From my valid arm I gently release the parachute and I see trees. A big puff of pleasure calms me down and reassures me. I release myself a little more from the parachute without moving my chest too much and I see that I am on the side of the road. Then, I REST. I still feel this pain in my spine and in my hand.

“And if I lay down on the path, it would be easier for the rescuers.

“Help? I didn’t hear my partner’s plane pass by again. He was in front of me, he probably didn’t see anything, nor was he able to alert anyone. Fortunately, the plane wreckage is smoking. It is quite far away but the locals know that there was an accident”.

“We are in the early afternoon, I won’t spend the night outside”.

I think: “I have to get close to the path so that people can see me from the sky”.

I begin to move my bust and to consider dragging me in the middle of the path to be seen and to signal me. I rock gently on the side. The pain is very strong.

I take a smoke generator and hide, on my skin, the confidential and coded frequencies that we use. I grab a piece of the parachute and, leaning on my valid elbow, I begin to crawl as much as I can on the way. I am two or three meters tall. The pain is strong but not more than when I stand still.

When I reach the middle of the path, I lie down completely on my back. A piece of the parachute is visible from the sky. I try to move my legs to see. I can’t do it, it’s too painful, but I manage to move my feet a little. I get my confidence back.

“I can’t be paralyzed because my legs hurt too much and I move my feet.

I feel like I did what I had to do. I REST and wait.

A sound of a car engine, a little far away. Birds singing.

Except for the pain, very strong, that twists my body, the situation is not too bad.

I hear the sound of the engine coming closer.

I turn on the smoke and take a deep breath. Help is coming.

Two foresters approach, walking through the woods. They had seen the parachute and had set off. They had just seen the red smoke. They have a very well equipped first aid kit. In approximate English, I explain to them that I must not move. They answer me that they have a first aid training and know how to lift their comrades who fall from trees. They seem to be competent and are beginning to bandage the wounds on my head and knee. They keep me company, with kindness and smiles.

Soon a police car arrives, which, by radio, guides an ambulance. I feel in good hands, confident and I REST.

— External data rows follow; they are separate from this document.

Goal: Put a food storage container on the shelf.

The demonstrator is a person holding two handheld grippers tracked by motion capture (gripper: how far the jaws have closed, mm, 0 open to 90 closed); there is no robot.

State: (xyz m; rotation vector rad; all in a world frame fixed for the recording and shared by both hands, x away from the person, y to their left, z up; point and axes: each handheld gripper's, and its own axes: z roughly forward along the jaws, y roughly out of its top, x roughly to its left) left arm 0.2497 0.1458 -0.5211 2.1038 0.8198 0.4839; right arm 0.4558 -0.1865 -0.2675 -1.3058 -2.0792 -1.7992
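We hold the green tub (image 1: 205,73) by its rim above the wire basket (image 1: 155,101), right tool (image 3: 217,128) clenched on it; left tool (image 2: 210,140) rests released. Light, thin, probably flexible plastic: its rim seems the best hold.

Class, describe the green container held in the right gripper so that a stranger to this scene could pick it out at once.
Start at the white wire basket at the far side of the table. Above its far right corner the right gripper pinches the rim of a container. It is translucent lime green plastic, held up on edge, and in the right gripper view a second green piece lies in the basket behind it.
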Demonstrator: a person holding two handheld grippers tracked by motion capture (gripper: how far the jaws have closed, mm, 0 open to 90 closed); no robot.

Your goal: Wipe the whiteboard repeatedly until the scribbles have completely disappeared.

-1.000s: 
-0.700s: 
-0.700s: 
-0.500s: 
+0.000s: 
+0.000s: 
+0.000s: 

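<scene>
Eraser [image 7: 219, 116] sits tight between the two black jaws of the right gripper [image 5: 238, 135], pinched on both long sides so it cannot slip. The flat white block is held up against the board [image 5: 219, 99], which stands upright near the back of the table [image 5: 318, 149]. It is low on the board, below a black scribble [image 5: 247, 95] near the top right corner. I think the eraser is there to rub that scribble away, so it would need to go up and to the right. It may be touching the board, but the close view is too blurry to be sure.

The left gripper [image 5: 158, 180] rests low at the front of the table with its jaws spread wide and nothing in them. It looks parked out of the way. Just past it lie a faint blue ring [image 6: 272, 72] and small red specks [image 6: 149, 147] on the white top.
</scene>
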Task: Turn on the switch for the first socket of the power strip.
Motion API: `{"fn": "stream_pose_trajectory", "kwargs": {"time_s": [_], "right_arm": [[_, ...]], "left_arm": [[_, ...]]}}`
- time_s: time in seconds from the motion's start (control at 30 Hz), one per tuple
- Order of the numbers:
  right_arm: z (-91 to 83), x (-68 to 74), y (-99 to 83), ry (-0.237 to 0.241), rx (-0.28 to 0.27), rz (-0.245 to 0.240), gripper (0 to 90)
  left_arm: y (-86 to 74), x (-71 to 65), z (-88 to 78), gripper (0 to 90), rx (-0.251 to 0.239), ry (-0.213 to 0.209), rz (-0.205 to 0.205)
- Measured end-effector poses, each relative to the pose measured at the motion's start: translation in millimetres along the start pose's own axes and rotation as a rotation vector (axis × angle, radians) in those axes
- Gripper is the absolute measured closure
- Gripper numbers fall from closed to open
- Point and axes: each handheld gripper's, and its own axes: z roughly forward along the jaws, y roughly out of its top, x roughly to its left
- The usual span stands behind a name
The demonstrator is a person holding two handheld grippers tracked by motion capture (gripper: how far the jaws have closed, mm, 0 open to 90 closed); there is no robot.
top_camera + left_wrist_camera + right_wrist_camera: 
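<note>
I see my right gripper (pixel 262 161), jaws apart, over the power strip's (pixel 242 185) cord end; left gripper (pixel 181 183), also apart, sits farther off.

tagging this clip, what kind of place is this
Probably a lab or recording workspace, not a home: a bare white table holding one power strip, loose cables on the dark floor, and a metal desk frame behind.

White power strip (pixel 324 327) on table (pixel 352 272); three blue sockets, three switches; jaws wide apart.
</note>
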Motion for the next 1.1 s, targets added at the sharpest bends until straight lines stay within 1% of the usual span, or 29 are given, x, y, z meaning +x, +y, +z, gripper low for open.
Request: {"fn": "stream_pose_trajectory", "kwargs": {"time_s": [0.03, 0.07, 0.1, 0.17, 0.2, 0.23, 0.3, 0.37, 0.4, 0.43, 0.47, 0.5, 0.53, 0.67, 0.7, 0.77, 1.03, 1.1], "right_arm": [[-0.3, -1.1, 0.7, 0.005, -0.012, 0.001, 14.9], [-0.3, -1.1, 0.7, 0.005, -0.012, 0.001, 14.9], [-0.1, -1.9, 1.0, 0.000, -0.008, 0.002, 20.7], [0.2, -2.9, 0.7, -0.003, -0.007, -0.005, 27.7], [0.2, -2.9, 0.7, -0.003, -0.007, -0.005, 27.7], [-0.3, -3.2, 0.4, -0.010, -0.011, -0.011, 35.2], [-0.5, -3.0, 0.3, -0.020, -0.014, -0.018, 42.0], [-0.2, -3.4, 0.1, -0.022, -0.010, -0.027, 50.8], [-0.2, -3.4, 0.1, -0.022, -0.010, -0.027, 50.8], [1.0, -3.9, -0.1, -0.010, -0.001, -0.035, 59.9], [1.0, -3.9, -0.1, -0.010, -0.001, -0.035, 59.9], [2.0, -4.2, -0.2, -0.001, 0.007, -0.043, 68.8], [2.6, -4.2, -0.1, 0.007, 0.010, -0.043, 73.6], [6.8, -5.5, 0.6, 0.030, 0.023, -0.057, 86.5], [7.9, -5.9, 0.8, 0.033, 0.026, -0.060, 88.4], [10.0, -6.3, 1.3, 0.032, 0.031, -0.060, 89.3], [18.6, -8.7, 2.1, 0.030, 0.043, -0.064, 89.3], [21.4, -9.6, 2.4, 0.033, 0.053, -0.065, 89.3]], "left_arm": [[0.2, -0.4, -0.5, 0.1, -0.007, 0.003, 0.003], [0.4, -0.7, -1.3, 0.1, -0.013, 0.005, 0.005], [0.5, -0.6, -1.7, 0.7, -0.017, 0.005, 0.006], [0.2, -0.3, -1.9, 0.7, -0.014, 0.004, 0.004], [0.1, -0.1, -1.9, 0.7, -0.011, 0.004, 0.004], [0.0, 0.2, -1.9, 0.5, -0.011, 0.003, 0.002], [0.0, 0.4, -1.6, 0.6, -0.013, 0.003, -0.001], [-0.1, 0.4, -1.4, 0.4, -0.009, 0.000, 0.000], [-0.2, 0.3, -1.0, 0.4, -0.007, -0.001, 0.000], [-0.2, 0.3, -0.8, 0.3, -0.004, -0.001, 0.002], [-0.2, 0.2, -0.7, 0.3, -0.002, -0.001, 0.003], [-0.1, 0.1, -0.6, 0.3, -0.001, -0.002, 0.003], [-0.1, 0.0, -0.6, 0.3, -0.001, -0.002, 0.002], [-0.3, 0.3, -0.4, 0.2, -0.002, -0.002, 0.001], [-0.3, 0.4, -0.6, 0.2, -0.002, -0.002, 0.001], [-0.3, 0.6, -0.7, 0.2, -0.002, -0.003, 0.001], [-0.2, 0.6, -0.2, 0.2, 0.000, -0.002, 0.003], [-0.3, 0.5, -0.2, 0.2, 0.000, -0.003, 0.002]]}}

Boarding the ambulance, X-rays and stitching of my wounds at the hospital in Waldkirch.

A doctor, who had probably learned French in the early 40s, explains to me that I am not transportable and that I will be hospitalized there, probably for a few weeks. All this seems secondary to me.

Three months in plaster, six months on staff, including two as head of the center in Val d’Isère, a month in Aulnat to discover and learn the basics of the instructor’s job, before joining the Ecole de l’air in Salon de Provence as squadron commander on Fouga, without an ejection seat (of course).